McLaren claimed that every day out of Hawick “was a day wasted”.
After a distinguished career, McLaren retired in 2002. His final commentary was Scotland’s match with Wales, when the crowd sang For He’s A Jolly Good Fellow in his honour.
He became the first non-international rugby player to be inducted into the International Rugby Hall Of Fame, and was made a CBE, OBE and MBE.
As well as the reams of information he imparted to viewers, McLaren had a penchant for word-play, with his metaphors and similes becoming the stuff of legend. He described Scotland scrum-half Roy Laidlaw as being like “a baggy up a Border burn” – a baggy being a small fish that McLaren had learned as a Hawick child was incredibly difficult to catch.
Doddie Weir was “the lamppost of the line-out”, Bill Beaumont was “a man who looks as if he enjoys his food,” stopping Jonah Lomu was “like trying to tackle a snooker table” and of Phil Bennett, “they say if you ever catch him you get to make a wish”.
He compared the ball on wobbly goal-kicks to moving like “three pounds of haggis”, a sidestep to a “shaft of lightning” and reckoned props were “as cunning as a bag of weasels”.
His affability was legendary, but there was also an inner steel to McLaren, developed through the battles of an incredible life story.

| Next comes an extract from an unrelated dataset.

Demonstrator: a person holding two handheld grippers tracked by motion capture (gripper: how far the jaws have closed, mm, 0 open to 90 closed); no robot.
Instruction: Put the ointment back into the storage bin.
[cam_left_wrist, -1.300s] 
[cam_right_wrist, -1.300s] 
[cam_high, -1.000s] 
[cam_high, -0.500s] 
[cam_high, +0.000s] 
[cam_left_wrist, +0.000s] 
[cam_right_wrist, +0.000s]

The tuberculosis he contracted at 24 was not his first brush with death. During the Second World War he’d survived the Battle of Monte Cassino, the largest land battle in Europe, which he described as his “vision of hell on earth”.
Back home in Hawick after the war he featured in one Scotland trial, but worries about his fitness led him being diagnosed with TB, for which there was no cure at that time.
He spent six months in hospital and then nearly two years in a sanatorium.
He was sustained by Bette – to whom he proposed while in hospital – and as he recovered he began to write for a magazine.
PE teaching was ruled out by the TB and so he took a job as a junior reporter on the Hawick Express.
His editor recommended Bill for a trial audition with the BBC, and by the end of 1952 he was commentating for the Scottish Home Service.
He had married Bette and the couple had two daughters before PE teaching came back onto the agenda in 1959.
There were few rugby players of any note to have emerged from Hawick not to have undergone some McLaren tutelage.
He commentated on the famous moment when his former pupil Stanger scored the match-sealing try against England in the 1990 Grand Slam success.
Above even his rugby, McLaren was a family man.
He always insisted that the BBC book him travel home from European destinations on the night of the game, whenever possible, to ensure he would not be parted from Bette for longer than necessary.
Six months after Bill died, his two grandsons, Rory Lawson and Jim Thompson, were selected to play for Scotland for a game against Argentina.
It would have been Bill’s dream commentary. And maybe the one that might have tested even his neutrality.